丁度、一緒にプールに入った時のことだった。
あの時のことを思い出すと、なかなかに大胆だったなと我が事ながらに思う。鎖錠さんと一緒にビニールプールに……うーん。今思い出しても黒ビキニから零れそうなおっぱいの迫力に唸ってしまう。
そこまでは良かったのだけれど。
恥ずかしかったのか、逃げるように帰っていった鎖錠さん。
黒ビキニのままマンションの廊下に飛び出すとは大胆な。その度胸に驚嘆を覚えたものだ。
その時はなにも思わず「ぼー……」と手足の指がしわくちゃにふやけるまで水の中でたゆたっていたのだけれど、夕飯時になってもピンポン一つならないことに「これはおかしいぞ」と疑問を抱き始めた。
それが2日、3日ともなるとその疑問は確信へと変わり、気付けば教室の天井を見上げて、魂を放流させてる今に至る。
なにか気に障ることしたかなぁ。
それとも、鎖錠さん側になにかあったのか。
連絡先一つ知らない僕は、確認する術も持たず、やきもきしながら授業を受ける日々を送っていた。もちろん、そんな状態ではまともに授業なんて訊いているわけもなく、当てても答える素振り一つ見せない僕に「……バケツに水を入れて、廊下に立たせるべきかしら?」と、額に手を当てて半ば本気っぽく零していた。

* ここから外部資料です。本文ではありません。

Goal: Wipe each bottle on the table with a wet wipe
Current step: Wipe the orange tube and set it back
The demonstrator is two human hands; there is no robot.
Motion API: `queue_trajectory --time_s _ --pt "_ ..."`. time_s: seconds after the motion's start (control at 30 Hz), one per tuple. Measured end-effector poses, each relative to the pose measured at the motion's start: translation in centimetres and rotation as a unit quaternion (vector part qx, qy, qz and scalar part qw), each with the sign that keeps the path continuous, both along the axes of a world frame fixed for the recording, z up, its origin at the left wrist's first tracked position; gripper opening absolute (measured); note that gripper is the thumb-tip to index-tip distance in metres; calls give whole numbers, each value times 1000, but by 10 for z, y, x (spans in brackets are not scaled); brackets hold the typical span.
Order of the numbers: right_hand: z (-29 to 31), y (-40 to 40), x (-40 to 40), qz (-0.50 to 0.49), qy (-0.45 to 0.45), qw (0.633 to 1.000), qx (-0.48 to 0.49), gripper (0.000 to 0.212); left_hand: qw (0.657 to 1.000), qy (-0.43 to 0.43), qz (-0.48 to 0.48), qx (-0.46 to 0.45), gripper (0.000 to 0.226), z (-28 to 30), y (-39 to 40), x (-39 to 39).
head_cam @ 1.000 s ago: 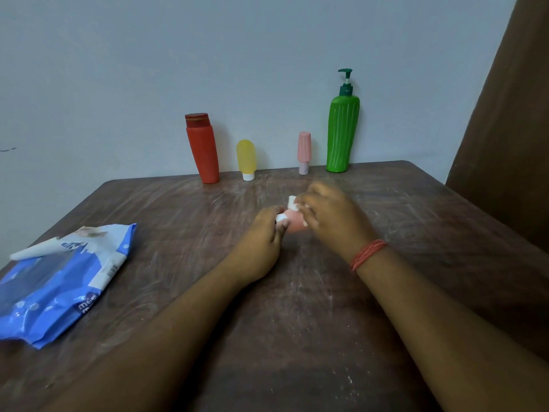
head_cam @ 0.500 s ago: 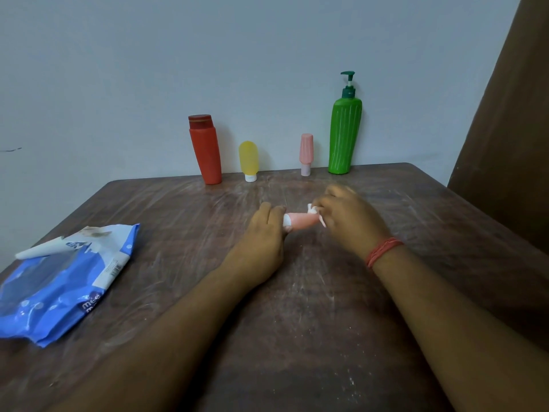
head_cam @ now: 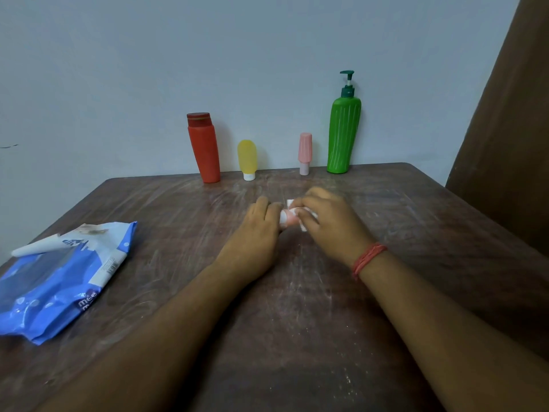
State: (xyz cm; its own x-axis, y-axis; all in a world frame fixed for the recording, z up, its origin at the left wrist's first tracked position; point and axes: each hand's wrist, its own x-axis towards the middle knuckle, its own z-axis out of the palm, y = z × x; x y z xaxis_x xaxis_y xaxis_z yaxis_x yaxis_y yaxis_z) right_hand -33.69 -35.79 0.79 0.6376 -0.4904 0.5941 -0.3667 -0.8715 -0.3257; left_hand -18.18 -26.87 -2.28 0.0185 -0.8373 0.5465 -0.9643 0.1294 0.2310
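A small pink bottle with a white cap [head_cam: 287, 218] lies sideways at the table's middle. My left hand [head_cam: 258, 230] grips its cap end. My right hand [head_cam: 325, 221] wraps a white wet wipe [head_cam: 303, 223] round the bottle's body, hiding most of it. Along the back edge by the wall stand a red bottle [head_cam: 203, 147], a yellow tube [head_cam: 247, 159], a slim pink bottle [head_cam: 305, 153] and a tall green pump bottle [head_cam: 344, 129].
A blue wet-wipe pack [head_cam: 56, 281] lies at the left edge of the brown scuffed table [head_cam: 297, 337]. A brown curtain [head_cam: 505, 114] hangs at the right. The wall stands directly behind the bottles.
My right hand slid left along the small pink bottle with the wipe, covering the body that showed half a second ago. My left hand stayed on the cap end.
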Motion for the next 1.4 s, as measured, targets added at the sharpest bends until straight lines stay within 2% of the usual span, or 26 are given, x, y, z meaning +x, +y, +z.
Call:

それはそれでやってみたいな、と拡散する意識の中で思ってもいた。
「……急に来なくなったから心配で。
十中八九、日向君が浮気したからって、女子達の間では噂になってるんだけど」
「…………いや、ちょっと待って。
なに神妙になって風評被害垂れ流してるの?」
あらぬ噂過ぎる。ちょっと煙が立っただけなのに、どうして直ぐ火事だ爆弾だと騒ぎ出すのか。
「男女の喧嘩は男が悪い……」
「そういう態度が男を頑なにさせるって気付いて?
それと、付き合ってないし、喧嘩もしてない」
「あ。カレカノについては、私達の中で○ックスまでイッてることになってるからどうでもいい」
「おい」
よくねぇよ。妄想を現実に落とし込むな。ナマモノは取り扱い注意だぞ。耳を塞ぐな。
「ちなみに2番目の噂は妊し――」
スパンッと、茶髪の癖にピンクな頭を思いっきり叩いた。
たとえ女子相手であろうとも許される。そのレベルの発言である。
うえーん叩かれたーと鳴き真似をして頭を抱える彼女に、まったくと疲労と共に息を吐き出す。
クラスの女子たちにも困ったものだ。
ただ、と。
本当に僕が悪くないか、というのは断言できなかった。
鎖錠さんに会えない以上、確認する術はなく、確信を持って言えることはここ最近顔を合わせていないという事実だけ。
鎖錠さんもなぁ。
いなくなるにしても、せめて理由ぐらい説明してくれればいいのに。
そう思うも、そもそもとして相手のことに踏み込まないという暗黙の了解を受け入れていたのは僕自身で、不都合になったからといって文句を言うのはお門違いなのはわかっている。
今更になってつくづく思う。
僕と鎖錠さんの関係は、一方的なモノだったんだな、と。
朝起こしてくれるのは鎖錠さん。
お弁当を作ってくれるのも鎖錠さん。
家に泊まっていくのも鎖錠さん。
そして――抱きしめてくれるのも、いつも鎖錠さんからだった。
だから、鎖錠さん側から接触を絶つだけで、一度も顔を合わせず日常を送れてしまう。
鎖錠さんからの触れ合い。けれど、僕側からなにか行動を起こすことはなかった。
彼女との関係が希薄になっている根本的な理由。それは僕にあった。
鎖錠さんが寄りかかっていたのか。それとも、僕が甘えていたのか。
まぁ、どっちもだろうなぁ、と思う。
そのことに僅かながらにショックを覚え、寂しいとすら思っているのに、なにもしようともせず、うだうだ教室で腐っている僕は薄情だなぁ、と自虐してしまう。
人付き合いは億劫だ。
親密になればなるほど、関係を保つには膨大なエネルギーが必要で、際限がない。
僕にとってそれはとてもとても面倒な代物で、適当に愛想笑いを浮かべた薄っぺらい関係を築いているぐらいが丁度良かった。
そんなんだから、これまでの人生で学校の外で遊ぶような友達もいなかった。親友なんて尚更で、一人家に帰ってレトロゲームに熱中するセピア色の青春を送っていた。
それは楽だったけど、同時に一人は寂しくて。
だから、ただなにもせずとも一緒に居る。
それが許された鎖錠さんとの関係は、僕にとっては理想そのもので、安息だった。
なんとかしたいと思う。
けど、鎖錠さんが望んでいないのなら、無理に引き止めようとは思えなかった。それは、人付き合いを億劫に思い、他人への執着が薄いからなのかもしれない。
相手の意志を捻じ曲げてまで『一緒に居たい』という心の熱量が欠けていた。
改めて分析した自分に、「薄情だなぁ……」と口から声が零れる。
まだ近くにいたクラスメートの女子が「やっぱりなにかやったの?」と眉をひそめて訝しむ。やってません。
せめて口実があればなぁ。
どこまでいっても他人任せ。そんな自分が嫌になる。
けれども、願わずにはいられなかった。
そこに、担任の先生がひょっこり顔を出すと、僕を見つけて手招く。